Ze zijn zo fier meneer. Mijn ouders. Groot-ouders in spe. Al is het ooit en nog niet zo lang geleden wel anders geweest. Ik herinner me nog perfect de dag dat ik hen het blijde nieuws verteld heb. Een dag die ik zo snel mogelijk achter de rug wilde hebben én tegelijk ook zo lang mogelijk wilde uitstellen. Dat lijkt vreemd, maar niet als je mijn ouders kent. En ik ken ze nogal goed. Zo beangstigend goed zelfs dat het scenario van de onthulling én de daaropvolgende reacties van vader en moeder vijf minuten na de positieve zwangerschapstest al gedetailleerd in mijn hoofd zat. En het moet gezegd, alle acteurs hebben zich werkelijk voorbeeldig aan dat script gehouden.
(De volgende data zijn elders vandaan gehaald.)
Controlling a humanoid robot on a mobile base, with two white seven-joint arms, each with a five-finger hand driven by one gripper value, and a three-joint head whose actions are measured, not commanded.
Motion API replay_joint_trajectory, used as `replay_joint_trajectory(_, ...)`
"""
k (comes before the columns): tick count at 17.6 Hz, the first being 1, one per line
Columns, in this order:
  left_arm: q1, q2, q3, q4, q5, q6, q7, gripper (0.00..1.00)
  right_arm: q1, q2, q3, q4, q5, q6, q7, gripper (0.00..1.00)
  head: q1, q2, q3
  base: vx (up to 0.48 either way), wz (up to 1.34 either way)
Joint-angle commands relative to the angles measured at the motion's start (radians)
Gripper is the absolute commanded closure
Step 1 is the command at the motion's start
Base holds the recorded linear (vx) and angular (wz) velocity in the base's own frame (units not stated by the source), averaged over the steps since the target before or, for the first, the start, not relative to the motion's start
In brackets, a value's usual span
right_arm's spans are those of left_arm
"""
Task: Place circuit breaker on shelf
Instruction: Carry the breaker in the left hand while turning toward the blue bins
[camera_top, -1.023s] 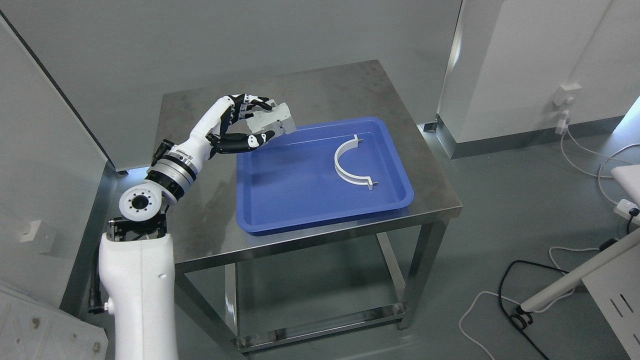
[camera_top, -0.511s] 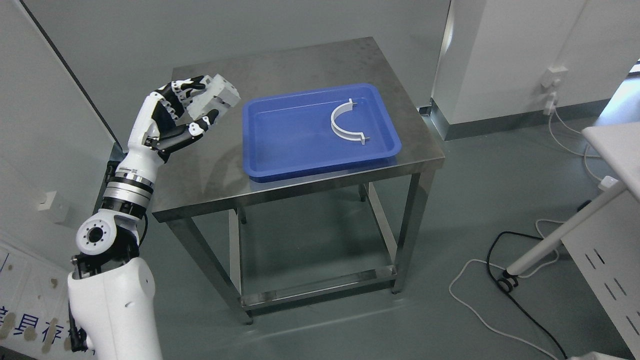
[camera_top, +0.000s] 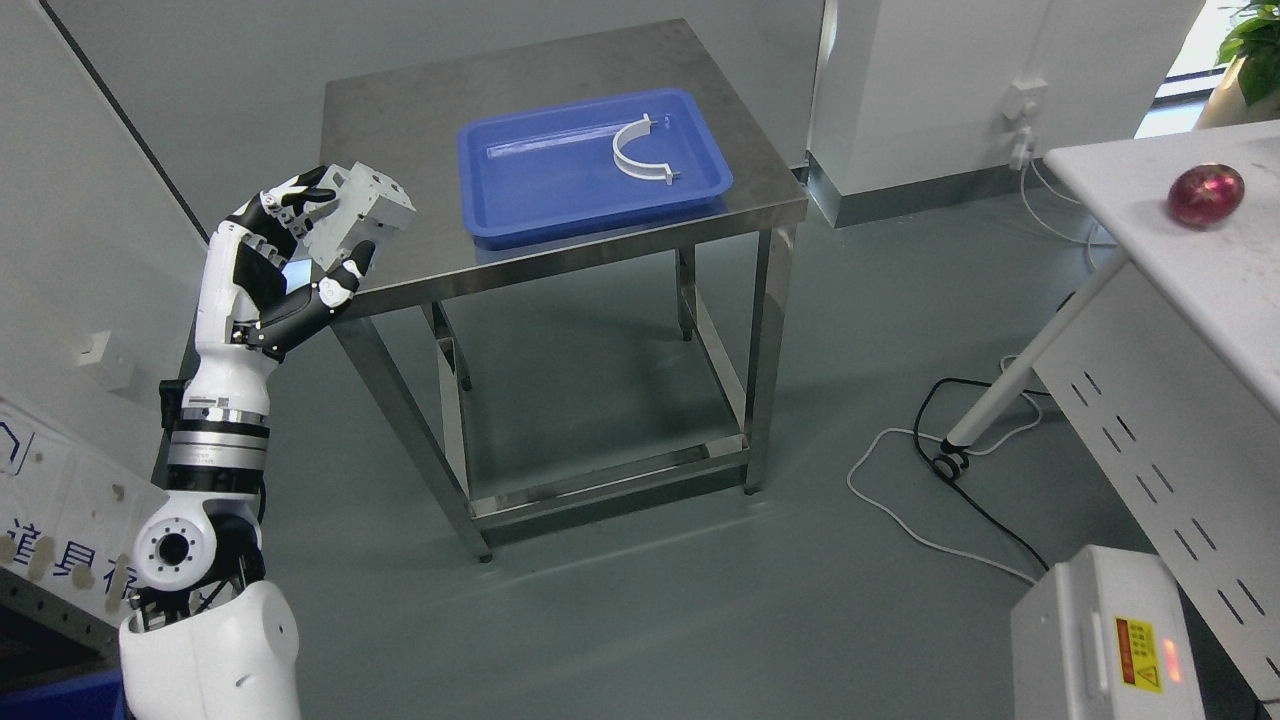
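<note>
Circuit breaker (camera_top: 358, 210), a pale grey block, sits raised in the left hand (camera_top: 290, 255), off the front left corner of the steel worktop (camera_top: 560, 80) and above the floor rather than over its surface; the fingers (camera_top: 290, 196) curl over its top and far side while the thumb presses up from beneath, so the hand is closed firmly around it; the block tilts, one corner pointing up and to the right. The left arm rises from the lower left of the view, wrist bent upward. On the worktop lies a blue tray (camera_top: 520, 215), well apart from the hand; inside it, toward the right end, rests a white curved bracket (camera_top: 632, 160). At the far right stands a white table (camera_top: 1210, 270) carrying a dark red round object (camera_top: 1206, 195); cables (camera_top: 940, 500) trail across the grey floor beneath, and a white box (camera_top: 1090, 630) with a yellow label sits at the bottom right.
</note>
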Motion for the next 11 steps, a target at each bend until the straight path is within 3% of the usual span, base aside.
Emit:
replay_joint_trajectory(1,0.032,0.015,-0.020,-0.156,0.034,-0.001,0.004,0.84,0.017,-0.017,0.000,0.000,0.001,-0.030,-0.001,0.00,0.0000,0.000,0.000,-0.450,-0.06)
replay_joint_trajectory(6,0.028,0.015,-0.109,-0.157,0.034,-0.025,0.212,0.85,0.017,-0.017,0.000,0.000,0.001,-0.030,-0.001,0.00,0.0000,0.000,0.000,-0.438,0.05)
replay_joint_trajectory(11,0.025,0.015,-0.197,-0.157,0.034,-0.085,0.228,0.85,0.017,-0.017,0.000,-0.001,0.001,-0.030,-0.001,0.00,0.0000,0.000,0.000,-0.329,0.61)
Mama kookt een lekkere maaltijd. Ik krijg geen hap door mijn keel. Papa is nieuwsgierig naar onze avonturen (mijn lief en ik waren net terug van een rondreis door Namibië), ik probeer ze zo nonchalant mogelijk te briefen. En dan is het daar plots. De point of no return. Alle verhalen zijn verteld, het eten is op. Nu moet het gebeuren. “… en dan is er nog iets belangrijks dat we jullie moeten vertellen...” Ijzige stilte. “… ik ben zwanger!”. Zo mogelijk nog ijzigere stilte. “Ik wist het!”, roept mijn moeder dolgelukkig. Maar zodra ze oogcontact maakt met mijn vader, tempert ze haar enthousiasme. Niet onlogisch, want haar echtgenoot wil eigenlijk liever huilen dan lachen. “Dat meen je niet…”, zegt hij ontgoocheld en met knikkende stem. “… da’s toch veel te vroeg…”. Het is het begin van een bizarre periode. Mijn toestand wordt ongeveer een maand zo goed als doodgezwegen. Onder het motto: waar we nog niet over praten, bestaat nog niet.
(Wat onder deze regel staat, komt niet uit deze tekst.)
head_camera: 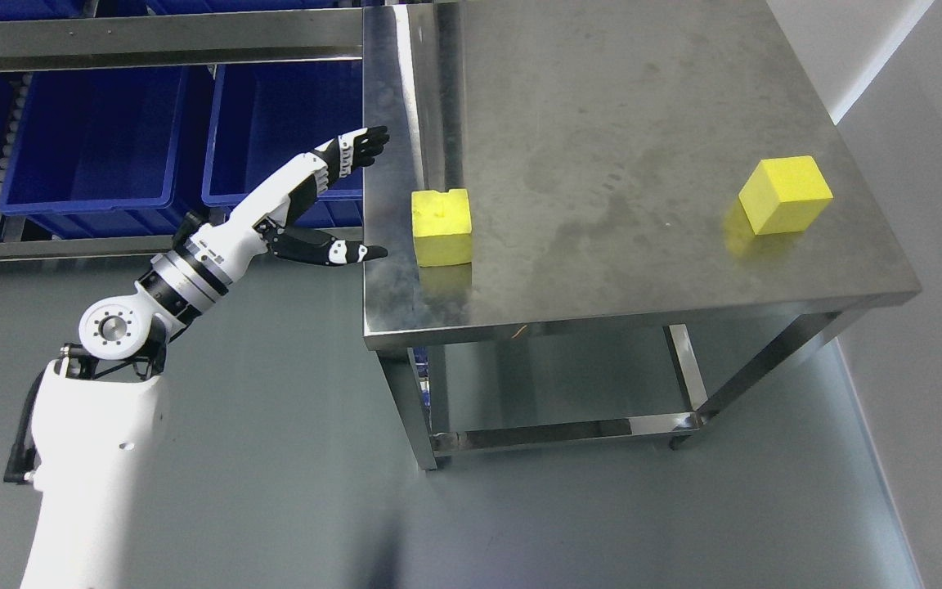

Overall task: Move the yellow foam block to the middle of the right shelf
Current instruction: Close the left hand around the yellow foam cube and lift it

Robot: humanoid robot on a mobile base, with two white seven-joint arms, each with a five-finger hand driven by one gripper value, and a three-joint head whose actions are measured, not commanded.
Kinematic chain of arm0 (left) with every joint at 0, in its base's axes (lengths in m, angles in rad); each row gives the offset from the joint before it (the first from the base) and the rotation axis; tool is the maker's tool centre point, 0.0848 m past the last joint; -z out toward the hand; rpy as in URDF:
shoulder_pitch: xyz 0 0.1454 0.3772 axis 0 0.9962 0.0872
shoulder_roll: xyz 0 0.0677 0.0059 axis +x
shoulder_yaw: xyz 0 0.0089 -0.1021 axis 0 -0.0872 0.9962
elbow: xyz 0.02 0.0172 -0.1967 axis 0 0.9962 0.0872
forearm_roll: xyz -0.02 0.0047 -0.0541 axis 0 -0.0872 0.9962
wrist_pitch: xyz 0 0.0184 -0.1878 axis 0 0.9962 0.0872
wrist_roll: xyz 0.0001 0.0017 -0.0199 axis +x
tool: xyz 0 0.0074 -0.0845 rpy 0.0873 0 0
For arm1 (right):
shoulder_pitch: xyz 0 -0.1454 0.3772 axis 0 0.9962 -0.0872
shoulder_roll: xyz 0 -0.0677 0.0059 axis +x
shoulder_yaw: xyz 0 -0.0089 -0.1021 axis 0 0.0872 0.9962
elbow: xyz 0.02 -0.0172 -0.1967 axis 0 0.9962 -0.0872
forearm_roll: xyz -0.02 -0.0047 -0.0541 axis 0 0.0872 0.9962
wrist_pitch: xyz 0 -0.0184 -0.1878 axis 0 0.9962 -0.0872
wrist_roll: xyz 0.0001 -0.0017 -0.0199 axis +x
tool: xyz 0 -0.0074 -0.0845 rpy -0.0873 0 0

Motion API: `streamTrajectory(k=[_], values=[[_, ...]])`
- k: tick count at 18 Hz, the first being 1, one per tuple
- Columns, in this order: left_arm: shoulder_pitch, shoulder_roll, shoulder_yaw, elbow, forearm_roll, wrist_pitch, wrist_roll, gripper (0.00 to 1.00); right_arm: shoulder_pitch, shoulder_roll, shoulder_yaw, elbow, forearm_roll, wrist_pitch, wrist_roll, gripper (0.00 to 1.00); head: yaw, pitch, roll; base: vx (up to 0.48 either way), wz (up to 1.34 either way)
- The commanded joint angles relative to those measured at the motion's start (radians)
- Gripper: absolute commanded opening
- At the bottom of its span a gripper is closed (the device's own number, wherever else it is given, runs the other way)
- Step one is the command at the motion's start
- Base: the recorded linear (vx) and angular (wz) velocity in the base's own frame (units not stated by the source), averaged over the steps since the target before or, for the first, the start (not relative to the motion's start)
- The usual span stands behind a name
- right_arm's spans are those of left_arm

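A yellow foam block (441,227) sits near the left edge of a steel table (618,106). A second yellow foam block (785,195) sits near the table's right edge. My left hand (373,200) is open, fingers (361,149) stretched out above and thumb (340,250) below. It hovers just left of the table's left edge, a short way from the nearer block and not touching it. The right arm is out of view.
Blue bins (91,135) stand on a steel rack (152,37) behind my left arm. The table has a lower rail frame (561,432) over a grey floor. A white wall (929,123) runs along the right.
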Motion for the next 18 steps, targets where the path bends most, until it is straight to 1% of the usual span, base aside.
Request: streamTrajectory(k=[1, 3, 6, 8, 10, 14, 17, 18], values=[[-0.127, -0.072, -0.199, 0.235, -0.085, 0.001, -0.001, 1.0, 0.002, -0.017, -0.001, -0.017, 0.003, -0.004, 0.001, 1.0, 0.0, 0.0, 0.0, 0.0, 0.0], [-0.16, -0.1, -0.233, 0.294, -0.101, 0.001, -0.003, 1.0, 0.002, -0.017, 0.0, -0.017, 0.003, -0.004, 0.001, 1.0, 0.0, 0.0, 0.0, 0.006, -0.01], [-0.19, -0.131, -0.246, 0.38, -0.15, 0.001, -0.003, 1.0, 0.002, -0.017, 0.0, -0.017, 0.003, -0.004, 0.001, 1.0, 0.0, 0.0, 0.0, -0.001, -0.02], [-0.191, -0.137, -0.247, 0.394, -0.16, 0.001, -0.003, 1.0, 0.002, -0.017, 0.0, -0.017, 0.003, -0.004, 0.001, 1.0, 0.0, 0.0, 0.0, 0.003, -0.01], [-0.191, -0.137, -0.255, 0.398, -0.165, 0.001, -0.003, 0.97, 0.002, -0.017, 0.0, -0.017, 0.003, -0.004, 0.001, 1.0, 0.0, 0.0, 0.0, 0.007, -0.04], [-0.188, -0.135, -0.241, 0.398, -0.16, -0.001, -0.003, 0.81, 0.002, -0.017, 0.0, -0.017, 0.003, -0.004, 0.001, 1.0, 0.0, 0.0, 0.0, 0.003, -0.02], [-0.185, -0.141, -0.189, 0.397, -0.156, -0.024, -0.003, 0.66, 0.002, -0.017, 0.0, -0.017, 0.003, -0.004, 0.001, 1.0, 0.0, 0.0, 0.0, 0.001, 0.04], [-0.184, -0.158, -0.158, 0.397, -0.156, -0.048, -0.003, 0.58, 0.002, -0.017, 0.0, -0.017, 0.003, -0.004, 0.001, 1.0, 0.0, 0.0, 0.0, -0.008, 0.06]])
Maar gelukkig zijn mama en papa ondertussen helemaal bijgedraaid. Meer nog: het lijkt zelfs alsof mijn zwangerschap nooit een issue geweest is voor hen. Ze genieten volop van alle felicitaties die ze krijgen, zijn aandoenlijk bezorgd en kijken elke keer weer vol trots naar mijn groeiende buik. En ja hoor, ook die miraculeuze ommekeer stond in het scenario.